Bukan hanya Aaron, melainkan Philo dan Ursa menunjukkan reaksi tak setuju dengan ucapan Julie. Dahi mereka mengerut samar dengan kompak. Agaknya mereka sama sepakat bahwa menyinggung hal yang berhubungan dengan Era bukanlah hal bijak. Oscar bisa saja kembali tersulut dan emosi yang baru sedikit meredup jadi berkobar lagi.

Namun, mungkin Julie memiliki pemikiran lain. Jadilah ia bicara tanpa tedeng aling-aling seperti tak berpikir dua kali.

"Sejujurnya, Alpha, kepergianmu hari ini ke sana membuat beberapa pekerjaan terbengkalai. Walau begitu aku yakin kalau semua bisa menunggu. Jadi, kau tak perlu khawatir. Lebih baik kau beristirahat sekarang. Kesehatanmu adalah hal terpenting di atas apa pun."

Oscar menyipitkan mata. Ditunjuknya Julie dengan ekspresi tak yakin. "Kau tidak sedang memprotes kepergianku ke desa Runevale bukan?"

"Tidak sama sekali, Alpha," jawab Julie cepat. Wajahnya tampak berubah dan ia buru-buru lanjut bicara. "Lagi pula aku pun bisa mengerti alasan kau mengabaikan beberapa pekerjaan hari ini."

Mata Oscar makin menyipit dan walau ia tak membalas perkataan Julie, reaksi spontan yang ditunjukkan olehnya lebih dari sukses untuk membuat Aaron, Philo, dan Ursa kian menegang.

"Semua yang berhubungan dengan Era adalah prioritasmu, Alpha. Namun, kuharap kau tetap memperhatikan kesehatan dan istirahatmu. Kau harus menyadari bahwa kami semua mengkhawatirkanmu dan walau secara pribadi aku merasa tak terima melihatmu seperti ini karenanya, aku pun tak bisa berbuat apa-apa."

Oscar membuka mulut, tetapi ia tak bersuara untuk sesaat. Agaknya ia perlu waktu sejenak untuk menccermati ucapan Julie. "Bisa kau jelaskan apa maksudmu, Julie?"

"Kau adalah seorang alpha. Tak sepatutnya kau mengemis perasaan," jawab Julie sembari memberanikan diri untuk membalas tatapan Oscar. "Sebagai sesama wanita maka aku bisa mengerti alasan Era selalu menolakmu."

Mulut Oscar terkatup serapat mungkin. Wajahnya mengeras dan rahangnya berubah kaku. "Katakan padaku, apa alasan Era selalu menolakku dari sudut pandangmu sebagai sesama wanita?"

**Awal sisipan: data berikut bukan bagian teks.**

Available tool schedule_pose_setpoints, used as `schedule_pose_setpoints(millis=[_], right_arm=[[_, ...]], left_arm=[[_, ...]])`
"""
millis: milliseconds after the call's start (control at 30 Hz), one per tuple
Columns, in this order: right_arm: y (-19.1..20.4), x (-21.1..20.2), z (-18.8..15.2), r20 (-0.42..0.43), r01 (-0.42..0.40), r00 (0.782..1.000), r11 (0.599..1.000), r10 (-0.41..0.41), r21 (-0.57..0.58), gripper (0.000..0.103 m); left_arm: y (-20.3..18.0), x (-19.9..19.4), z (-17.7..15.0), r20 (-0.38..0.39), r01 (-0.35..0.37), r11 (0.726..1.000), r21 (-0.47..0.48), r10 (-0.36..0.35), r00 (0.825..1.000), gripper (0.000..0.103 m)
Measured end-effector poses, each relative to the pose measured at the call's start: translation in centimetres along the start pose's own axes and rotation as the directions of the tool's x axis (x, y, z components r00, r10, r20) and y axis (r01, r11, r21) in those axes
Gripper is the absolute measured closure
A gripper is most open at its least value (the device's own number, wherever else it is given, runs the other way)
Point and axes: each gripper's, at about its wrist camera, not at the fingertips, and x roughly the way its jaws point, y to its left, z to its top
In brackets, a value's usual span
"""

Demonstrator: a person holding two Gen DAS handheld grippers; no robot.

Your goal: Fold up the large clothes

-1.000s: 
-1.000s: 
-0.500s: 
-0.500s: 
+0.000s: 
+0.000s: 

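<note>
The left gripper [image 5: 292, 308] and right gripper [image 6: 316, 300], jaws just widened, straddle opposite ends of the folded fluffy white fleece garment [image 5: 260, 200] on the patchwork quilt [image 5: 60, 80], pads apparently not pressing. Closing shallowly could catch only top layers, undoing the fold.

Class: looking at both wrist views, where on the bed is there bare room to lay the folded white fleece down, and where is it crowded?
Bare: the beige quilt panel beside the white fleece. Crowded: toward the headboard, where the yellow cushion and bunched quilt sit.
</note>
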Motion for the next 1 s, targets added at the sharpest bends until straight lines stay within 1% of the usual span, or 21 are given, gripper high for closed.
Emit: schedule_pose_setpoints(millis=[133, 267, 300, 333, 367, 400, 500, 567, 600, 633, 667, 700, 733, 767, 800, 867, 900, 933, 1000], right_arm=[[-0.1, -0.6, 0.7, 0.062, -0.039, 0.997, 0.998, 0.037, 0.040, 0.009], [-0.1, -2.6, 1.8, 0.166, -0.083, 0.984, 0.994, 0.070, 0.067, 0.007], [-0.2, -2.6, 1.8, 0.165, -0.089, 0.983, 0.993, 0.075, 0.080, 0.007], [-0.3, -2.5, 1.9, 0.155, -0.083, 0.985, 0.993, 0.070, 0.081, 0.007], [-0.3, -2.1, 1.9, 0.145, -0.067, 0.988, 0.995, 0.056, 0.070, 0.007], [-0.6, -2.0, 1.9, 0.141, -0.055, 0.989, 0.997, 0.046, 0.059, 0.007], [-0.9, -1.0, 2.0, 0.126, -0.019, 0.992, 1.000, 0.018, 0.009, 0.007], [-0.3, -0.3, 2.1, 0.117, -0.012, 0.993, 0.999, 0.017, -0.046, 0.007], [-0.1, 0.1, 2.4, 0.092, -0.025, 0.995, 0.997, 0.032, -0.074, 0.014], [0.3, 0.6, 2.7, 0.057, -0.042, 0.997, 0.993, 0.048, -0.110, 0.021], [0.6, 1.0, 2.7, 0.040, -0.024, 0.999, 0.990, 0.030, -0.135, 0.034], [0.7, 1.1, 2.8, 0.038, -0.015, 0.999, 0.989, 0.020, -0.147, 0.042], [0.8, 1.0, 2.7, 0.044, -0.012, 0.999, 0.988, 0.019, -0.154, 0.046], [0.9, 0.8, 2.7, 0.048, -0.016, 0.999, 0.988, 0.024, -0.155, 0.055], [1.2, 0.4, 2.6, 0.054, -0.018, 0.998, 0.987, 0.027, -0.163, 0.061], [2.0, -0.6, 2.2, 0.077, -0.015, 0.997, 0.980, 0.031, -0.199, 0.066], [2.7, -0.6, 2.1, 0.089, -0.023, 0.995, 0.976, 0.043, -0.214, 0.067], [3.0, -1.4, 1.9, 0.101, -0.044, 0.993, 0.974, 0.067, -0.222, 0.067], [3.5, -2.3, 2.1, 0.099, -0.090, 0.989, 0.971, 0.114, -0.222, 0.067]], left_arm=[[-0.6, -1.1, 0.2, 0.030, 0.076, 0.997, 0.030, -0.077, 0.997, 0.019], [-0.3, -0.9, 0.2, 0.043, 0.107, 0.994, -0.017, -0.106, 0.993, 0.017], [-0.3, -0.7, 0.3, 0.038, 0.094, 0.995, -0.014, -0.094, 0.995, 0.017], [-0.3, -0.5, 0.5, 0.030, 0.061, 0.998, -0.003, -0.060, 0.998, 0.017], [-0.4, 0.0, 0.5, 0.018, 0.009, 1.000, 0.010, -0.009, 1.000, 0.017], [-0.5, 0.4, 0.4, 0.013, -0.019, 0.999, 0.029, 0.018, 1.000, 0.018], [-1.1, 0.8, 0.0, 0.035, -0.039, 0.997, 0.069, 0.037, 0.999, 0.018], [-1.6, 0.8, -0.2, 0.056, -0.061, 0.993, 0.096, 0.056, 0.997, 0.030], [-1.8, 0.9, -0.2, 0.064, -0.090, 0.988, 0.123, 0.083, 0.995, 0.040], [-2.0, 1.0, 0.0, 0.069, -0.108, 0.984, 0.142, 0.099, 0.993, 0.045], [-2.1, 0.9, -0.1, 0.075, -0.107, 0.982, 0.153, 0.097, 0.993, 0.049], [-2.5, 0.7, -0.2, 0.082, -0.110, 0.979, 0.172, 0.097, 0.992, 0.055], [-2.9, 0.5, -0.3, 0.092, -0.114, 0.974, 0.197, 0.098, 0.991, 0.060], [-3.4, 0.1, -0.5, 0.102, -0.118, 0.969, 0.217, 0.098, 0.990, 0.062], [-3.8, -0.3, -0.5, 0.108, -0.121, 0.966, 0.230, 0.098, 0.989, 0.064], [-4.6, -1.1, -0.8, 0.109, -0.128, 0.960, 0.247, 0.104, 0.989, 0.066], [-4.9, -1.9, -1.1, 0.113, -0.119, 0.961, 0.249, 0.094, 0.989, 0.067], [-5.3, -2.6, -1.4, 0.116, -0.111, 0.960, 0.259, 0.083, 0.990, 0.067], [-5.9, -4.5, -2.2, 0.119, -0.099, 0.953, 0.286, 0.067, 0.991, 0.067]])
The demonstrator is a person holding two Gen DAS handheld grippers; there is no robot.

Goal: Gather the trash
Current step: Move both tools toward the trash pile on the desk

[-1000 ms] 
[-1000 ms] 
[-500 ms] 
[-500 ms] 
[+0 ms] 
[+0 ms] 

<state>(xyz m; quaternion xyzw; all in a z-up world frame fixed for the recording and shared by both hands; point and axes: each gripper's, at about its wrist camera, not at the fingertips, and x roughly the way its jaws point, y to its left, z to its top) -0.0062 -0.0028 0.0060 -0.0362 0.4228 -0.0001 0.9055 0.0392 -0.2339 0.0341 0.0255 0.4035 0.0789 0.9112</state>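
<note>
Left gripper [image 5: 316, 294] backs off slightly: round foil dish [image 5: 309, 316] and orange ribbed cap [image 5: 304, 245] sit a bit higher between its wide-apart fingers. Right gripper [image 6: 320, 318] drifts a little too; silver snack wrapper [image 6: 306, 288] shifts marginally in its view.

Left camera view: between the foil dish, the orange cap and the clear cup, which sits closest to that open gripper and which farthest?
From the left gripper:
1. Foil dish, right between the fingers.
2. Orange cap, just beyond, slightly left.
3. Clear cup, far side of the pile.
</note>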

"Perasaan tidak bisa dipaksakan, Alpha."

Sontak saja Oscar bangkit dari duduk. Kursi terhentak dan terbanting ke belakang. "Pertemuan malam ini selesai. Kalian bisa pergi."

Julie mengangguk. "Baik, Alpha."

Setelahnya, Julie benar-benar pergi. Aaron, Ursa, dan Philo saling bertukar pandang sebelum Aaron memberikan satu anggukan samar pada mereka berdua. Ursa dan Philo keluar sementara Aaron masih bertahan di sana.

Oscar berkacak pinggang. Ditatapnya Aaron. "Mengapa? Apa ada hal lain yang ingin kau katakan, Aaron?"

"Sepertinya malam ini kau belum meminum teh kamomil, Alpha. Biarkan aku menyeduhnya untukmu sejenak."

Aaron beranjak dan benar-benar melakukan apa yang diucapkannya. Ia menyeduh teh kamomil sementara Oscar melongo melihat tindakannya.

Teh kamomil tersaji di meja kerja Oscar tak sampai dua menit kemudian. Lalu, Aaron pun menyilakan Oscar untuk menikmatinya. "Silakan diminum, Alpha."

Oscar nyaris tak bisa berkata-kata. Jujur saja, ia selalu dibuat takjub dengan ketenangan Aaron. Terkadang ia sering bertanya pada diri sendiri. Tidakkah Aaron merasa gentar ketika berhadapan dengan seorang alpha yang tengah bermasalah dengan pengendalian emosinya? Karena di matanya, Aaron tampak tak takut sama sekali. "Kau jelas tahu kalau yang kubutuhkan sekarang bukanlah teh kamomil bukan?"

"Tentu saja tahu, Alpha. Satu-satunya yang kau butuhkan adalah Era, tetapi aku yakin sekarang bukanlah waktunya."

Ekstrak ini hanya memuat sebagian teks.